◆ WHAT IS NEEDED ◆
Reproduce the lines below exactly. Skip images.

_ _ _

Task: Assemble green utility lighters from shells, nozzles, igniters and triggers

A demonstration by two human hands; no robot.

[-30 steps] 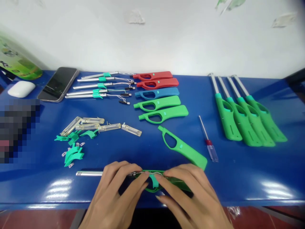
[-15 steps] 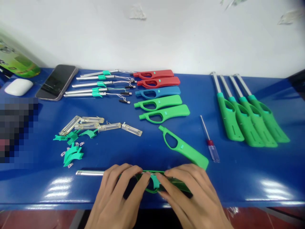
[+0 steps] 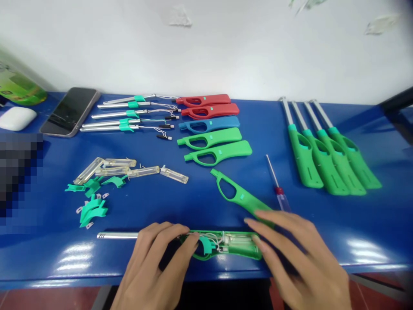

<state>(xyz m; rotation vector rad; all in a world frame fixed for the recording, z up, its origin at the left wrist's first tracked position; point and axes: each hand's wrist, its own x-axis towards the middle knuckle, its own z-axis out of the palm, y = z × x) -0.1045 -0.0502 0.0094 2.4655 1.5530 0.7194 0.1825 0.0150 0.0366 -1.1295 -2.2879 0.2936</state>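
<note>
An opened green gas lighter (image 3: 240,255) lies near the table's front edge. Its metal tube (image 3: 118,235) points left. Inside show a clear fuel tank (image 3: 241,239), white wires and a teal trigger (image 3: 206,246). My left hand (image 3: 161,258) is closed on the lighter's front part, fingers at its upper edge and thumb near the trigger. My right hand (image 3: 300,254) is open at the other end, its thumb beside the rear of the body. The fingertips of that hand reach over the lower end of a loose green handle shell (image 3: 243,196), which lies slantwise behind.
Red, blue and green handle shells (image 3: 219,150) lie in a column beside metal tubes with wires (image 3: 119,115). Clear tanks (image 3: 145,172) and teal triggers (image 3: 93,211) lie left. A screwdriver (image 3: 279,190) and several assembled lighters (image 3: 306,159) are right; a phone (image 3: 71,112) is far left.
My right hand has moved right, off the middle of the lighter to its rear end and the loose shell, baring the wires and tank. My left hand stays on the front part.
</note>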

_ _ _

◆ RESULT OF THE TASK ◆
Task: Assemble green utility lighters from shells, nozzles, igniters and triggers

A demonstration by two human hands; no robot.

[-30 steps] 
[-15 steps] 
[+0 steps] 

<state>(xyz m; rotation vector rad; all in a world frame fixed for the recording, z up, its origin at the left wrist's first tracked position; point and axes: each hand's wrist, its own x-axis towards the middle knuckle, its own z-axis out of the palm, y = z × x) -0.1045 -0.0502 0.0094 2.4655 1.5530 0.7194 0.1825 0.0150 0.0366 -1.1295 -2.2879 0.2936</state>
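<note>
An opened green gas lighter (image 3: 240,255) lies near the table's front edge. Its metal tube (image 3: 118,235) points left. Inside show a clear fuel tank (image 3: 241,239), white wires and a teal trigger (image 3: 206,246). My left hand (image 3: 161,258) is closed on the lighter's front part, fingers at its upper edge and thumb near the trigger. My right hand (image 3: 300,254) is open at the other end, its thumb beside the rear of the body. The fingertips of that hand reach over the lower end of a loose green handle shell (image 3: 243,196), which lies slantwise behind.
Red, blue and green handle shells (image 3: 219,150) lie in a column beside metal tubes with wires (image 3: 119,115). Clear tanks (image 3: 145,172) and teal triggers (image 3: 93,211) lie left. A screwdriver (image 3: 279,190) and several assembled lighters (image 3: 306,159) are right; a phone (image 3: 71,112) is far left.
My right hand has moved right, off the middle of the lighter to its rear end and the loose shell, baring the wires and tank. My left hand stays on the front part.
</note>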

Nothing remains to be done in this exercise.